Those issues—frequently grouped together under the label AIDS Survivors Syndrome—include forms of survivors' guilt and depression, among other symptoms. Until recently few professionals knew much about how they have affected persons left behind in the AIDS crisis. Chicagoan Joseph Knell, however, has recently formed a new discussion group at Center on Addison so area residents can gather to talk about those issues.

AIDS Survivors Syndrome is a complex form of PTSD, Knell noted, adding, "It's similar to what soldiers in World War I experienced. ... Nine of the symptoms have been validated in the MACS [Multicenter AIDS Cohort Study] study."

Knell recalled that, when doing research on HIV case management for his job in December 2018, he chanced upon writings by Tez Anderson, a San Francisco-based activist who has widely discussed AIDS Survivors Syndrome; Anderson himself coined the term in 2013.

"[Anderson] was experiencing different symptoms like depression, lack of future orientation, irritability—there's a whole list of symptoms [now] identified with AIDS Survivors Syndrome," Knell explained.

In reading Anderson's book, however, Knell recognized a lot of those same symptoms in himself.

"Now I understand while I felt so bad for so many years," Knell said. " … The MACS was with both HIV-positive and -negative people.
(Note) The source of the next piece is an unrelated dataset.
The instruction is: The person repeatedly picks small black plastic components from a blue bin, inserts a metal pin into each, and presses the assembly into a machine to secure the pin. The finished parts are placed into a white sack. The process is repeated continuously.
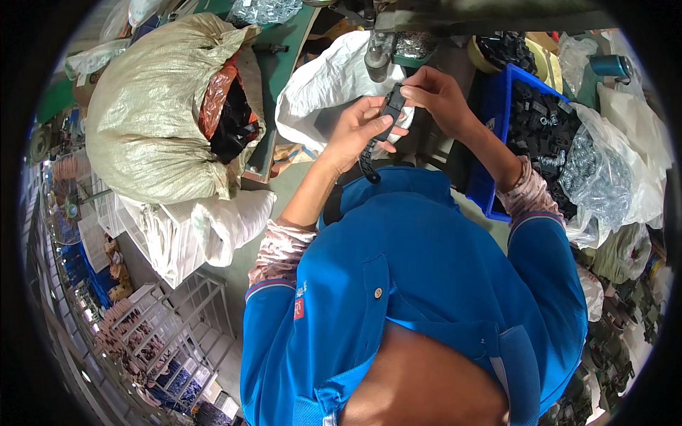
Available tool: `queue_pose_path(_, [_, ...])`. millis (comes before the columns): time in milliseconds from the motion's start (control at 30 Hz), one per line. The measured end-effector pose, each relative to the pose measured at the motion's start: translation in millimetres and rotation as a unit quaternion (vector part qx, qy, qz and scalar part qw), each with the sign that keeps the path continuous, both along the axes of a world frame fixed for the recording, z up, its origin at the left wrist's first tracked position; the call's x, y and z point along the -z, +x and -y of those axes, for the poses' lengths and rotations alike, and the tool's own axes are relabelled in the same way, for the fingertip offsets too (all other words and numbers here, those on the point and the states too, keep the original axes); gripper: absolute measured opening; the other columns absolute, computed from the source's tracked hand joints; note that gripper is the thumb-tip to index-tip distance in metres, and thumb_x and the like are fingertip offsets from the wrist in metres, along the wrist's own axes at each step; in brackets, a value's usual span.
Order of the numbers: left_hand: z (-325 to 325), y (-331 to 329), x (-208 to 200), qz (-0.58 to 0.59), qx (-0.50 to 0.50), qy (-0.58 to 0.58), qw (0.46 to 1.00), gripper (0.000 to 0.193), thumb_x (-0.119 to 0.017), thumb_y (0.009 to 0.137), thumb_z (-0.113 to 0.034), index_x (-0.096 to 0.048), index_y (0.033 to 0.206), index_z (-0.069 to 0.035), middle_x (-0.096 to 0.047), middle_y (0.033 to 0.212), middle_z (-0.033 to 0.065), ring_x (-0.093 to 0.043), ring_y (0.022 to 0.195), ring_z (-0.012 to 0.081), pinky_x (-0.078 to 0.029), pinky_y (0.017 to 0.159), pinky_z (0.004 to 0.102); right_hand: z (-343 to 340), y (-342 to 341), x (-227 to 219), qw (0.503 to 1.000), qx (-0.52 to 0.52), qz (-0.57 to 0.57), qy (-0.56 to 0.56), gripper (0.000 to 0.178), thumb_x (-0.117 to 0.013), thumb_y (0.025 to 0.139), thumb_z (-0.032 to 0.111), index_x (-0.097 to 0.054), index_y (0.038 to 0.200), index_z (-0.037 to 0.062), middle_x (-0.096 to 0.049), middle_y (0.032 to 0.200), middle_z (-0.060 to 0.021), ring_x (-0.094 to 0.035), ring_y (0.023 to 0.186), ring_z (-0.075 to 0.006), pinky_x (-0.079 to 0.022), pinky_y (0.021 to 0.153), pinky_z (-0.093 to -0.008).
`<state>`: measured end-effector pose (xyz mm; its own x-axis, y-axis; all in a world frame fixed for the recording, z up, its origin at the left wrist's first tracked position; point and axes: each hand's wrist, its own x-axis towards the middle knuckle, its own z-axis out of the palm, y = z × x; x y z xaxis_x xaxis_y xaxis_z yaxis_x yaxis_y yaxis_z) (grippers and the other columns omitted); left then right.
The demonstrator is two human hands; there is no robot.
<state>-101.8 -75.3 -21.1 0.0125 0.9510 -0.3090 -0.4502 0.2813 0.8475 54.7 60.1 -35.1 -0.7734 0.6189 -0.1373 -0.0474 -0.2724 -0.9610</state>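
A long black plastic handle (389, 115) with a curved, hooked lower end is in front of my chest. My left hand (356, 132) is closed round its middle, thumb lying along the top. At the handle's far end my right hand (439, 101) pinches with thumb and fingertips; whether a small piece is also between them is hidden. Just beyond the hands a metal press ram (377, 59) points down. Under it a white woven sack (312, 92) hangs open.
On the right stands a blue crate (501, 106) of black plastic parts, with a clear bag of metal springs (597, 170) on it. A large pale woven sack (153, 106) of dark parts fills the left. A green tray (412, 50) of small metal pieces sits behind the ram.
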Motion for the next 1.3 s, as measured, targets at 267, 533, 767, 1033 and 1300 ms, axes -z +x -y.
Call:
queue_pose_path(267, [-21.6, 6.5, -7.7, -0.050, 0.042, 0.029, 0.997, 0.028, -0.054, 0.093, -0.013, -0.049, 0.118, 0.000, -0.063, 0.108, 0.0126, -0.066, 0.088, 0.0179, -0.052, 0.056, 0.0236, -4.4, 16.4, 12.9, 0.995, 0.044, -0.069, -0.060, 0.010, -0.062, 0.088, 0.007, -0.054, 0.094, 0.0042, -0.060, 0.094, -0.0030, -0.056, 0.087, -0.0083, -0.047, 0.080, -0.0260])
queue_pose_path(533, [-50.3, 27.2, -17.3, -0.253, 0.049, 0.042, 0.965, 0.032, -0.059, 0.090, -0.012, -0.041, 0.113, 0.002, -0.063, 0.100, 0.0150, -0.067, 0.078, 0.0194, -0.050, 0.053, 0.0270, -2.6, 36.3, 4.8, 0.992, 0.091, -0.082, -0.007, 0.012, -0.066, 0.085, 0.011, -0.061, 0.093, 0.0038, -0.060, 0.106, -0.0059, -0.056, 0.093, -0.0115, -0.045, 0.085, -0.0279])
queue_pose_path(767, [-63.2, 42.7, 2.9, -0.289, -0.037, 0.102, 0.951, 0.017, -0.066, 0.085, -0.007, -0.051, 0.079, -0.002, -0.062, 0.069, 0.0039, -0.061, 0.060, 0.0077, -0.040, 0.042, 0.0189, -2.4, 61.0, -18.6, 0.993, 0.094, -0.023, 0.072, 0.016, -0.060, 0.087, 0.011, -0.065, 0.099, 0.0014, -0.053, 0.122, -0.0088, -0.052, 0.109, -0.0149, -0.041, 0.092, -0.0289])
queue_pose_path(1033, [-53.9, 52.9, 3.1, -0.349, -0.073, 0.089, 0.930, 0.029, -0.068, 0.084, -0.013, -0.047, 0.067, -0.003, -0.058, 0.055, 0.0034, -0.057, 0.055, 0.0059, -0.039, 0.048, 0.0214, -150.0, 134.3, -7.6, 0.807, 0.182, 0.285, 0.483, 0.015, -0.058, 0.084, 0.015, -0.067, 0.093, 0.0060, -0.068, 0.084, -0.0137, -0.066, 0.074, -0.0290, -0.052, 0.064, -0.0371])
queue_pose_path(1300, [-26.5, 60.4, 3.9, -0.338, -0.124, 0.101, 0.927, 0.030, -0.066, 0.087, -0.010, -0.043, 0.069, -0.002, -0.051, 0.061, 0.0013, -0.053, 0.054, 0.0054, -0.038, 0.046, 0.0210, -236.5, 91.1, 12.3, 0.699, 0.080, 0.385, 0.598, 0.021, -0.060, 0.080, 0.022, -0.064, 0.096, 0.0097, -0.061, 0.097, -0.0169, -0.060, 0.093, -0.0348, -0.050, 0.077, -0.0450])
What they found was that it didn't matter whether you were positive or negative; what mattered was that you lived through the epidemic."
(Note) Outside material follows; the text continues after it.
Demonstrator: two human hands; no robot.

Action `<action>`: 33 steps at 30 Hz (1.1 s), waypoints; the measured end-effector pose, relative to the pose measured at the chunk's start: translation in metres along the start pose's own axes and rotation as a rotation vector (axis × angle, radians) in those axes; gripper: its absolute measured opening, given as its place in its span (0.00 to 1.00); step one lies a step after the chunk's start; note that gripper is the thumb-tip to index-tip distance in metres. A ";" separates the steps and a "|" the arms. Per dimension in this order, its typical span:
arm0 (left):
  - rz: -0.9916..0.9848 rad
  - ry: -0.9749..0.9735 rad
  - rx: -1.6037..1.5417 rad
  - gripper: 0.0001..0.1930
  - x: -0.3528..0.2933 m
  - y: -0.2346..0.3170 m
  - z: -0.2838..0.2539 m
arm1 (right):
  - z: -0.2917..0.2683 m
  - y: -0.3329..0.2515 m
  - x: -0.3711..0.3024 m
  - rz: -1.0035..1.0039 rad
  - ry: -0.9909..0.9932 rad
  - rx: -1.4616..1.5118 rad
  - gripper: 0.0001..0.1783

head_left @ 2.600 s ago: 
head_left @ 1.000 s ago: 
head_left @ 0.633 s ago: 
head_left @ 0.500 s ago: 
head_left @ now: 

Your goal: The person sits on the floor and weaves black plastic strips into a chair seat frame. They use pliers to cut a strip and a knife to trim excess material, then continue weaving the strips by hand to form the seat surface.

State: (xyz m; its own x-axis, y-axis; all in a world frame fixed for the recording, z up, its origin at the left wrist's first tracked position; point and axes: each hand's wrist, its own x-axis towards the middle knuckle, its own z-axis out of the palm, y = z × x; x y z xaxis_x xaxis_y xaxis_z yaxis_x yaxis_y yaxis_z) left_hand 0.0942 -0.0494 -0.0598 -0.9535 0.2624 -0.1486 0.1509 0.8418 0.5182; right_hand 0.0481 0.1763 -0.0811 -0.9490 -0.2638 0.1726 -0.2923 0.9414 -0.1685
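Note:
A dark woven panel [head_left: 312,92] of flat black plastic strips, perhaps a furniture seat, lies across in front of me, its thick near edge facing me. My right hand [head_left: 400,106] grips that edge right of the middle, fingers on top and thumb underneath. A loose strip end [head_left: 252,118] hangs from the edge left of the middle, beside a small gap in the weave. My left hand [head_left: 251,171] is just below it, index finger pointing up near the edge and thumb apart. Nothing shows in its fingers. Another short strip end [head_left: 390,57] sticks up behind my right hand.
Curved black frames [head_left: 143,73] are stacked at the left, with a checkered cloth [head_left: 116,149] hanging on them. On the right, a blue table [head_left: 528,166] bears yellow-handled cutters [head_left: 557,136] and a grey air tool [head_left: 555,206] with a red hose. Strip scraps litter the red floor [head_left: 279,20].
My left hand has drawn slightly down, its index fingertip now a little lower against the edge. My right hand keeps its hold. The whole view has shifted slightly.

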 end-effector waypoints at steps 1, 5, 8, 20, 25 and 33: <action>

Knell long battled depression. He said it got worse with the 2016 Pulse nightclub shooting in Orlando.

"After that, I started having these [episodes] where, out of the blue, I would just feel incredibly sad—one of the symptoms is extreme sadness," he said. "Another symptom is social withdrawal and isolation, and there were times when I just felt like staying home. A lot of the issue is this feeling that nobody else can understand what I went through. Until you've sat with your best friend and watched them die, you won't understand what it's like."

Knell had multiple friends with AIDS over the years.

"There were friends whom I was with in the hospital and there were friends who didn't want anyone to see them, and we just found out about it," he recalled. "That can be just as bad because you weren't there for them."

Knell contended with survivors' guilt as well.

"Sometimes I feel guilty that I'm still here," he explained. "I was doing the same thing my best friend was doing. We were all experiencing our lives and having fun. Why am I still here 24 or 25 years later, and he's not? A lot of those things just come up."

Those issues came to a head in 2018.

"I was feeling really bad," Knell recalled. "I was having really dark thoughts and feeling depressed. But I at least worked for a great company and had good heath insurance, and could go talk to somebody about this."

Going into therapy was useful, but his therapist did not know the intricacies of AIDS Survivors Syndrome. Reading about it in December 2018 was revelatory, however.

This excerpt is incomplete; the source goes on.